**WHAT IS BEING ASKED**
List each line of the data that holds the string "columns".

**PROVIDED DATA**
- - - - -
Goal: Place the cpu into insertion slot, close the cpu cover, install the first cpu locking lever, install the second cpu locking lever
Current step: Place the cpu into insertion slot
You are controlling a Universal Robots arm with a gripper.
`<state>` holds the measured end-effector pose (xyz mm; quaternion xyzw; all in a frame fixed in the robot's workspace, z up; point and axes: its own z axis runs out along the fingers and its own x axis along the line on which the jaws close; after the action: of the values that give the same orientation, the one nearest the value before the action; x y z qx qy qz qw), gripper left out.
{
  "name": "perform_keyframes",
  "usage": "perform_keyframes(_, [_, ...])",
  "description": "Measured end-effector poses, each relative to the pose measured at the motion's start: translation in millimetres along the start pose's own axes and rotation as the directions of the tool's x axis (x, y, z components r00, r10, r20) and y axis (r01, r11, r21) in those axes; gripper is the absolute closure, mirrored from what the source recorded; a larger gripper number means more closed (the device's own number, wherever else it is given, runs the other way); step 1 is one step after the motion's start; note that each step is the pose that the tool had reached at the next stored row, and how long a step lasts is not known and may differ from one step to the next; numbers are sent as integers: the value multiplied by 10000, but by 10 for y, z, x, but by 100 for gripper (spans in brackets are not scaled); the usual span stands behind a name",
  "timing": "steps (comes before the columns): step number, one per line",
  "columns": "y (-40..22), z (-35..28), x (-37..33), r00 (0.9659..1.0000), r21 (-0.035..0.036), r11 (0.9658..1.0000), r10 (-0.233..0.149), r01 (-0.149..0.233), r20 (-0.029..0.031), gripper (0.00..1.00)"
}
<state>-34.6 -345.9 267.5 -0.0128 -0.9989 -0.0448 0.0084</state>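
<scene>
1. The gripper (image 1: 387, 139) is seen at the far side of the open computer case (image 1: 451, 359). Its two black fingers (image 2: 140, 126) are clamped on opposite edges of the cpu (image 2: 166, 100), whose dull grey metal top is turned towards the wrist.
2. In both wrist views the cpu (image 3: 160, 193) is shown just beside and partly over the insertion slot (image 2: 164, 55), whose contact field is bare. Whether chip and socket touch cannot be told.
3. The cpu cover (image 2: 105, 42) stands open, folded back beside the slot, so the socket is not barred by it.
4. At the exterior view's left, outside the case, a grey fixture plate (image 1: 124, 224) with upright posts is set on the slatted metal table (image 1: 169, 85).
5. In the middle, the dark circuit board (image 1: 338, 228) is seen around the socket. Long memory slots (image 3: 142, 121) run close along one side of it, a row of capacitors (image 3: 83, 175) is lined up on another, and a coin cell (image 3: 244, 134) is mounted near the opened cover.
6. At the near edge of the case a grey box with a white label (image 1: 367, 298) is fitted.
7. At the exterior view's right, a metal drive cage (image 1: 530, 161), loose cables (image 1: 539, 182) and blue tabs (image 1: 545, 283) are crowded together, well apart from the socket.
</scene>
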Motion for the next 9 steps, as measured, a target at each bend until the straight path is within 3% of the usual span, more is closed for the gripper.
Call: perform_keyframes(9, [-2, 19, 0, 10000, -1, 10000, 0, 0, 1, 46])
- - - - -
**RESPONSE**
  "timing": "steps (comes before the columns): step number, one per line",
  "columns": "y (-40..22), z (-35..28), x (-37..33), r00 (0.9659..1.0000), r21 (-0.035..0.036), r11 (0.9658..1.0000), r10 (-0.233..0.149), r01 (-0.149..0.233), r20 (-0.029..0.031), gripper (0.00..1.00)"

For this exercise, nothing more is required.